# DATA SHOWN:

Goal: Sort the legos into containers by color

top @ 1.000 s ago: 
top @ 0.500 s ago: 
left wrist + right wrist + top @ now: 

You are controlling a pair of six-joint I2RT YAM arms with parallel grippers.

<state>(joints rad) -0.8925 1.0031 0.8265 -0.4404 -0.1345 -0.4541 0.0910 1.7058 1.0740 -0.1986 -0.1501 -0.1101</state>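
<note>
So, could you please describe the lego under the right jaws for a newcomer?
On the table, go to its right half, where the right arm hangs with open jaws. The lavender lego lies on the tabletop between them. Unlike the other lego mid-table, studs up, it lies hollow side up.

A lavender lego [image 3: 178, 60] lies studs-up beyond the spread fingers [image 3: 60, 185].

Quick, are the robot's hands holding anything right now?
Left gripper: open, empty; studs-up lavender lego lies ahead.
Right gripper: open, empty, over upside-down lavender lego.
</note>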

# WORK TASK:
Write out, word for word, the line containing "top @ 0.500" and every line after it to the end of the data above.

# RESULT OF THE TASK:
top @ 0.500 s ago: 
left wrist + right wrist + top @ now: 

You are controlling a pair of six-joint I2RT YAM arms with parallel grippers.

<state>(joints rad) -0.8925 1.0031 0.8265 -0.4404 -0.1345 -0.4541 0.0910 1.7058 1.0740 -0.1986 -0.1501 -0.1101</state>
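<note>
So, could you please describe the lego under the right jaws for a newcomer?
On the table, go to its right half, where the right arm hangs with open jaws. The lavender lego lies on the tabletop between them. Unlike the other lego mid-table, studs up, it lies hollow side up.

A lavender lego [image 3: 178, 60] lies studs-up beyond the spread fingers [image 3: 60, 185].

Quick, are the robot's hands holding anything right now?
Left gripper: open, empty; studs-up lavender lego lies ahead.
Right gripper: open, empty, over upside-down lavender lego.
</note>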

Nothing else goes in the answer.